→ **Directions**
Under no circumstances alter the records; copy each one exactly.

—————

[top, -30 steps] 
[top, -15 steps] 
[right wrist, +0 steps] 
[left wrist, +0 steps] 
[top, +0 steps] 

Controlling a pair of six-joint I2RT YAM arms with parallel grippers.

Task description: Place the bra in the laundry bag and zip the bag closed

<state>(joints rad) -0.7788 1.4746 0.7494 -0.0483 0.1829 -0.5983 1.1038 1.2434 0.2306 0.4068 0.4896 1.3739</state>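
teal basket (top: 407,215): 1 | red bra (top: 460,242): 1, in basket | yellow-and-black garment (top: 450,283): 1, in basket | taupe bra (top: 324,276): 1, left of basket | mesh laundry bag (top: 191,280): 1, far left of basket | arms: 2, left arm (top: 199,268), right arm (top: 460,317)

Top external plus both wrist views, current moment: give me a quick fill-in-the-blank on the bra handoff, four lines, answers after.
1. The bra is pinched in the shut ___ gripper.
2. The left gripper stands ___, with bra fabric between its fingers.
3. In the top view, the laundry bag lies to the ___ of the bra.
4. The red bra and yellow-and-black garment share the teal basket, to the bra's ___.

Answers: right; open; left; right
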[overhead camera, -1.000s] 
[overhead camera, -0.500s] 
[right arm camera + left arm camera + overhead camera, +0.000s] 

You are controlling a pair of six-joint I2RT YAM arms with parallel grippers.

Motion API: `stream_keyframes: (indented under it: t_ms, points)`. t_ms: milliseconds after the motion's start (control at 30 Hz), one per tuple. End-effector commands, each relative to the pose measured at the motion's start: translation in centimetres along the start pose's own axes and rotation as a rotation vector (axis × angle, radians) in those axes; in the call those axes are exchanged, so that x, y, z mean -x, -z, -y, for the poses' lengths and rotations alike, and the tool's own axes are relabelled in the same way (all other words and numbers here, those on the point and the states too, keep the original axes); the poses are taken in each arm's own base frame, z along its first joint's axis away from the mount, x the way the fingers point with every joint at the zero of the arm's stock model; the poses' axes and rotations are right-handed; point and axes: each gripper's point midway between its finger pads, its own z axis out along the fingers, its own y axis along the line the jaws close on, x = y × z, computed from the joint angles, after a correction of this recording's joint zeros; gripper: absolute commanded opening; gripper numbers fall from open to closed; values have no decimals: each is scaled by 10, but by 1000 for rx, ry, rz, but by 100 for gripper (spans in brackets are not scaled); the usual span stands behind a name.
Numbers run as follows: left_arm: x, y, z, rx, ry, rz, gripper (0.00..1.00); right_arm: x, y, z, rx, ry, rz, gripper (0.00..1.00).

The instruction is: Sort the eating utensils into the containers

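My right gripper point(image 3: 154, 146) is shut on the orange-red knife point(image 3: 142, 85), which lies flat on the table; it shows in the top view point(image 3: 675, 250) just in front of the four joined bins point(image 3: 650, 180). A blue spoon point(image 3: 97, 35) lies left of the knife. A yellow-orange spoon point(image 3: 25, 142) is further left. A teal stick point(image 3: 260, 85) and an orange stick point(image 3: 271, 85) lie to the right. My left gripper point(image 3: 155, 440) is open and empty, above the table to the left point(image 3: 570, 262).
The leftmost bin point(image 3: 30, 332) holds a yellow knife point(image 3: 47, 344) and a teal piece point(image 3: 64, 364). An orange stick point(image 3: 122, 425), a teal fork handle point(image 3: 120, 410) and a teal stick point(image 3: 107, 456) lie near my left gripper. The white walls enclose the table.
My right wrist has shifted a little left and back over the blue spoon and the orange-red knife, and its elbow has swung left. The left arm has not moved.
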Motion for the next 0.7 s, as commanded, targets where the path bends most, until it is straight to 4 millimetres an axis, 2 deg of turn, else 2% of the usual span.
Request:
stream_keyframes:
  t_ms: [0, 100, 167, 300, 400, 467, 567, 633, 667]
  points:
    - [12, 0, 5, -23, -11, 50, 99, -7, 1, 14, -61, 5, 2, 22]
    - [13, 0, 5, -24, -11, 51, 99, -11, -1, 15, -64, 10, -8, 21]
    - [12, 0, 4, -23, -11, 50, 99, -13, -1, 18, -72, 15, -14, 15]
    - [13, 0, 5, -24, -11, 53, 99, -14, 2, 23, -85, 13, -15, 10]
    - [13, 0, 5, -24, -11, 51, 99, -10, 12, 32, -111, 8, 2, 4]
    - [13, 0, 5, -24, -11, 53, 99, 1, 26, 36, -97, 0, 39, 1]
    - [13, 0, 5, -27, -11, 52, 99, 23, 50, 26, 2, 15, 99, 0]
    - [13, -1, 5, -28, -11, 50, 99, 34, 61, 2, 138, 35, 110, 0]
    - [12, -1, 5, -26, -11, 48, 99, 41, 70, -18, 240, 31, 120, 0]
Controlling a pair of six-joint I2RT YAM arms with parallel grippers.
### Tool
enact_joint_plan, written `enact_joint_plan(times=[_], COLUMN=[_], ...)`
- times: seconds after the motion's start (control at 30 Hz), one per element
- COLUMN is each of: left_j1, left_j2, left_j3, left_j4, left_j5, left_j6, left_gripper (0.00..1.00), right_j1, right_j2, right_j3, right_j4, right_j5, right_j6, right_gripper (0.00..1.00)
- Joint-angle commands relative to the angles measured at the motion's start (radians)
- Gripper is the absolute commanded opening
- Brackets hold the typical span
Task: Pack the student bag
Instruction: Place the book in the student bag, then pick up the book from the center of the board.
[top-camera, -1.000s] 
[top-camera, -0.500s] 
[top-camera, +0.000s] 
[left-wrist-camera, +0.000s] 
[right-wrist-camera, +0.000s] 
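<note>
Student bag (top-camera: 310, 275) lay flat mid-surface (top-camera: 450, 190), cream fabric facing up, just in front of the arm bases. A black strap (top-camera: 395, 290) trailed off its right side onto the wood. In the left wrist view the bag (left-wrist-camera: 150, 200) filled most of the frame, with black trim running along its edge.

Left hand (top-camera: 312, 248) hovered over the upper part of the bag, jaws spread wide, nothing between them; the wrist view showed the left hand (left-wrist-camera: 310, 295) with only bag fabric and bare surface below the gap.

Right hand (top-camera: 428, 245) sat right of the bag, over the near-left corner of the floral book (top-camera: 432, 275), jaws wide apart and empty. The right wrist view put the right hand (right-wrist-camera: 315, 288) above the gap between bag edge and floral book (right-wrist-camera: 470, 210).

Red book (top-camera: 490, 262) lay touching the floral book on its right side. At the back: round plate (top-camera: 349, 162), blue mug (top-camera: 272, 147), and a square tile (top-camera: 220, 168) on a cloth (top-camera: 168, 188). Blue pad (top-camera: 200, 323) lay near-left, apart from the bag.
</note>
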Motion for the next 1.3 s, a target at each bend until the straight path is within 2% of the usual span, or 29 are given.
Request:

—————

→ **Solution to this task**
[top, -30 steps] 
[top, -15 steps] 
[right wrist, +0 steps] 
[left wrist, +0 steps] 
[top, +0 steps] 

Controlling a pair of six-joint I2RT YAM arms with parallel grippers.

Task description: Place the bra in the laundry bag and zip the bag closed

<state>(joints rad) -0.7788 1.4746 0.7494 -0.0483 0.1829 -0.5983 1.1038 1.2434 0.2306 0.4068 0.4896 1.3739</state>
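teal basket (top: 407,215): 1 | red bra (top: 460,242): 1, in basket | yellow-and-black garment (top: 450,283): 1, in basket | taupe bra (top: 324,276): 1, left of basket | mesh laundry bag (top: 191,280): 1, far left of basket | arms: 2, left arm (top: 199,268), right arm (top: 460,317)

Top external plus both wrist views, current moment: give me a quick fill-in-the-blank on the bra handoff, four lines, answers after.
1. The bra is pinched in the shut ___ gripper.
2. The left gripper stands ___, with bra fabric between its fingers.
3. In the top view, the laundry bag lies to the ___ of the bra.
4. The red bra and yellow-and-black garment share the teal basket, to the bra's ___.

Answers: right; open; left; right
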[overhead camera, -1.000s] 
[overhead camera, -0.500s] 
[right arm camera + left arm camera + overhead camera, +0.000s] 

You are controlling a pair of six-joint I2RT YAM arms with parallel grippers.

Motion API: `stream_keyframes: (indented under it: t_ms, points)`. t_ms: milliseconds after the motion's start (control at 30 Hz), one per tuple. End-effector commands, each relative to the pose measured at the motion's start: translation in centimetres along the start pose's own axes and rotation as a rotation vector (axis × angle, radians) in those axes; in the call those axes are exchanged, so that x, y, z mean -x, -z, -y, for the poses' lengths and rotations alike, and the tool's own axes are relabelled in the same way (all other words and numbers here, those on the point and the states too, keep the original axes); the poses are taken in each arm's own base frame, z along its first joint's axis away from the mount, x the way the fingers point with every joint at the zero of the arm's stock model; the poses' axes and rotations are right-handed; point and axes: each gripper's point midway between its finger pads, its own z axis out along the fingers, its own y axis along the line the jaws close on, x = y × z, computed from the joint angles, after a correction of this recording's joint zeros; gripper: absolute commanded opening; gripper numbers fall from open to closed; values have no decimals: each is scaled by 10, but by 1000 for rx, ry, rz, but by 100 for gripper (spans in brackets are not scaled); the usual span stands behind a name.
Numbers run as follows: left_arm: x, y, z, rx, ry, rz, gripper (0.00..1.00); right_arm: x, y, z, rx, ry, rz, gripper (0.00..1.00).

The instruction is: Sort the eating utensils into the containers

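My right gripper point(image 3: 154, 146) is shut on the orange-red knife point(image 3: 142, 85), which lies flat on the table; it shows in the top view point(image 3: 675, 250) just in front of the four joined bins point(image 3: 650, 180). A blue spoon point(image 3: 97, 35) lies left of the knife. A yellow-orange spoon point(image 3: 25, 142) is further left. A teal stick point(image 3: 260, 85) and an orange stick point(image 3: 271, 85) lie to the right. My left gripper point(image 3: 155, 440) is open and empty, above the table to the left point(image 3: 570, 262).
The leftmost bin point(image 3: 30, 332) holds a yellow knife point(image 3: 47, 344) and a teal piece point(image 3: 64, 364). An orange stick point(image 3: 122, 425), a teal fork handle point(image 3: 120, 410) and a teal stick point(image 3: 107, 456) lie near my left gripper. The white walls enclose the table.
My right wrist has shifted a little left and back over the blue spoon and the orange-red knife, and its elbow has swung left. The left arm has not moved.
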Motion for the next 0.7 s, as commanded, targets where the path bends most, until it is straight to 4 millimetres an axis, 2 deg of turn, else 2% of the usual span.
Request:
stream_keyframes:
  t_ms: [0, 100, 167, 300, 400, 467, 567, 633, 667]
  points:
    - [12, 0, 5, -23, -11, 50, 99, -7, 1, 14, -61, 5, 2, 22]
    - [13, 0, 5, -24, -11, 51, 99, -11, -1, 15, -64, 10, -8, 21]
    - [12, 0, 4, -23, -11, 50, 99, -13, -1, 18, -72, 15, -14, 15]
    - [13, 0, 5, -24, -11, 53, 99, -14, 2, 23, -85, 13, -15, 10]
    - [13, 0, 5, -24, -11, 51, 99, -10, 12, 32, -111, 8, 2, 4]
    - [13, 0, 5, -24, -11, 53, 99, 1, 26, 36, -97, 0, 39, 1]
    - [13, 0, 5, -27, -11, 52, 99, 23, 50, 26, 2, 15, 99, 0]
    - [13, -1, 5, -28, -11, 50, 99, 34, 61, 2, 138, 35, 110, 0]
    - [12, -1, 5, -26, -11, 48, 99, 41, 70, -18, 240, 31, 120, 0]
Controlling a pair of six-joint I2RT YAM arms with parallel grippers.
### Tool
enact_joint_plan, written `enact_joint_plan(times=[_], COLUMN=[_], ...)`
- times: seconds after the motion's start (control at 30 Hz), one per element
- COLUMN is each of: left_j1, left_j2, left_j3, left_j4, left_j5, left_j6, left_gripper (0.00..1.00), right_j1, right_j2, right_j3, right_j4, right_j5, right_j6, right_gripper (0.00..1.00)
- Joint-angle commands relative to the angles measured at the motion's start (radians)
- Gripper is the absolute commanded opening
- Brackets hold the typical span
Task: Pack the student bag
Instruction: Place the book in the student bag, then pick up the book from the center of the board.
[top-camera, -1.000s] 
[top-camera, -0.500s] 
[top-camera, +0.000s] 
[left-wrist-camera, +0.000s] 
[right-wrist-camera, +0.000s] 
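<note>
Student bag (top-camera: 310, 275) lay flat mid-surface (top-camera: 450, 190), cream fabric facing up, just in front of the arm bases. A black strap (top-camera: 395, 290) trailed off its right side onto the wood. In the left wrist view the bag (left-wrist-camera: 150, 200) filled most of the frame, with black trim running along its edge.

Left hand (top-camera: 312, 248) hovered over the upper part of the bag, jaws spread wide, nothing between them; the wrist view showed the left hand (left-wrist-camera: 310, 295) with only bag fabric and bare surface below the gap.

Right hand (top-camera: 428, 245) sat right of the bag, over the near-left corner of the floral book (top-camera: 432, 275), jaws wide apart and empty. The right wrist view put the right hand (right-wrist-camera: 315, 288) above the gap between bag edge and floral book (right-wrist-camera: 470, 210).

Red book (top-camera: 490, 262) lay touching the floral book on its right side. At the back: round plate (top-camera: 349, 162), blue mug (top-camera: 272, 147), and a square tile (top-camera: 220, 168) on a cloth (top-camera: 168, 188). Blue pad (top-camera: 200, 323) lay near-left, apart from the bag.
</note>
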Motion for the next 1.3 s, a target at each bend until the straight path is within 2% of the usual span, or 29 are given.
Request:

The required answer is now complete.